Copy every line of the material below word for word.

[[ Dataset section, beginning ]]

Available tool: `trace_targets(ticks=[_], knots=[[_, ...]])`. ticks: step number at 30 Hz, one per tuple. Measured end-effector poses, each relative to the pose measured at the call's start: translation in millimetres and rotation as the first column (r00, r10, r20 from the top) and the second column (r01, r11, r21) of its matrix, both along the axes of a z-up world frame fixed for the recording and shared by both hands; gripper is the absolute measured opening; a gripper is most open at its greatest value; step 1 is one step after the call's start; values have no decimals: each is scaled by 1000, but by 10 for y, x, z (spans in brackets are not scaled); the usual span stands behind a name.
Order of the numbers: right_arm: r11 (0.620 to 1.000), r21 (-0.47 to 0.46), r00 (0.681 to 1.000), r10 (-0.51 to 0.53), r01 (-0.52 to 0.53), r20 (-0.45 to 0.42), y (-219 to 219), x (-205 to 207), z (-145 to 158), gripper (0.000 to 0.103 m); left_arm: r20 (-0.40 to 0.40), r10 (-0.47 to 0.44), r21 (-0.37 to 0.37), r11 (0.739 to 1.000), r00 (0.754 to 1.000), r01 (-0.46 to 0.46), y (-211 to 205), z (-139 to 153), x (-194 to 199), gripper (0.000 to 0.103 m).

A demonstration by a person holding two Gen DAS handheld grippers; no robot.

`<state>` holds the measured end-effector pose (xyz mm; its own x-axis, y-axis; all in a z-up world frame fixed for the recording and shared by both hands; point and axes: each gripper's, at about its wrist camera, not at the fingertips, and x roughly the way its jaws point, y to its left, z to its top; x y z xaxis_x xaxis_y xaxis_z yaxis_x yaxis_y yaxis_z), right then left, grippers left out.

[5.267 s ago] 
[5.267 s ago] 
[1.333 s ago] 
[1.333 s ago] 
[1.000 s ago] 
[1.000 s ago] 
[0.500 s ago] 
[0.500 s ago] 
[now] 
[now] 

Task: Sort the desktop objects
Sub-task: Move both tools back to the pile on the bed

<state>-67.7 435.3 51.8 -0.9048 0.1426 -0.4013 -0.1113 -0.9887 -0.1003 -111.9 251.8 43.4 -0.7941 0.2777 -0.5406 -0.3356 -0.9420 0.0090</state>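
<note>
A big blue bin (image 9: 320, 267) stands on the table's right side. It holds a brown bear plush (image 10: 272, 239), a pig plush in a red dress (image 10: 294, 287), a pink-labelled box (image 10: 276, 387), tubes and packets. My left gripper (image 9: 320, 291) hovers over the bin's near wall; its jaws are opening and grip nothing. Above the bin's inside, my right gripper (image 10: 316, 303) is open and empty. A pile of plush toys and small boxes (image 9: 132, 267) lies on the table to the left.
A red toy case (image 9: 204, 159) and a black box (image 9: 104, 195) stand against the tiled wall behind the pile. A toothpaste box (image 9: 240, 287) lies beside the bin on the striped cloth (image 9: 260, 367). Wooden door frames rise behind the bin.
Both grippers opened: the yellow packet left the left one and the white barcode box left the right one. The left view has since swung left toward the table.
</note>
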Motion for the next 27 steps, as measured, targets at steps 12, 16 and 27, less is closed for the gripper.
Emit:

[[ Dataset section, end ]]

_Task result_.
Available tool: `trace_targets(ticks=[_], knots=[[_, ...]])`. ticks: step number at 30 Hz, one per tuple. Measured end-effector poses, each relative to the pose measured at the call's start: translation in millimetres and rotation as the first column (r00, r10, r20 from the top) and the second column (r01, r11, r21) of its matrix, both along the axes of a z-up world frame fixed for the recording and shared by both hands; gripper is the absolute measured opening; a gripper is most open at its greatest value; step 1 is one step after the call's start; values have no decimals: each is scaled by 1000, but by 10 for y, x, z (spans in brackets are not scaled); the usual span stands behind a name.
Order of the numbers: right_arm: r11 (0.620 to 1.000), r21 (-0.47 to 0.46), r00 (0.681 to 1.000), r10 (-0.51 to 0.53), r01 (-0.52 to 0.53), r20 (-0.45 to 0.42), y (-219 to 219), x (-205 to 207), z (-145 to 158), gripper (0.000 to 0.103 m); left_arm: r20 (-0.40 to 0.40), r10 (-0.47 to 0.44), r21 (-0.37 to 0.37), r11 (0.739 to 1.000), r00 (0.754 to 1.000), r01 (-0.46 to 0.46), y (-211 to 205), z (-139 to 153), x (-194 to 199), gripper (0.000 to 0.103 m).

A demonstration by a person holding two Gen DAS handheld grippers; no robot.

`<state>` holds the measured end-effector pose (xyz mm; its own x-axis, y-axis; all in a z-up world frame fixed for the recording and shared by both hands; point and axes: each gripper's, at about its wrist camera, not at the fingertips, and x roughly the way its jaws point, y to its left, z to its top; x y z xaxis_x xaxis_y xaxis_z yaxis_x yaxis_y yaxis_z), right then left, grippers left out.

[5.267 s ago] 
[5.267 s ago] 
[1.333 s ago] 
[1.333 s ago] 
[1.000 s ago] 
[1.000 s ago] 
[0.500 s ago] 
[0.500 s ago] 
[now] 
[now] 

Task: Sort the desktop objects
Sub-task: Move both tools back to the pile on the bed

<state>-67.7 435.3 51.8 -0.9048 0.1426 -0.4013 -0.1113 -0.9887 -0.1003 -111.9 251.8 43.4 -0.7941 0.2777 -0.5406 -0.3356 -0.9420 0.0090</state>
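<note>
A big blue bin (image 9: 320, 267) stands on the table's right side. It holds a brown bear plush (image 10: 272, 239), a pig plush in a red dress (image 10: 294, 287), a pink-labelled box (image 10: 276, 387), tubes and packets. My left gripper (image 9: 320, 291) hovers over the bin's near wall; its jaws are opening and grip nothing. Above the bin's inside, my right gripper (image 10: 316, 303) is open and empty. A pile of plush toys and small boxes (image 9: 132, 267) lies on the table to the left.
A red toy case (image 9: 204, 159) and a black box (image 9: 104, 195) stand against the tiled wall behind the pile. A toothpaste box (image 9: 240, 287) lies beside the bin on the striped cloth (image 9: 260, 367). Wooden door frames rise behind the bin.
Both grippers opened: the yellow packet left the left one and the white barcode box left the right one. The left view has since swung left toward the table.
</note>
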Motion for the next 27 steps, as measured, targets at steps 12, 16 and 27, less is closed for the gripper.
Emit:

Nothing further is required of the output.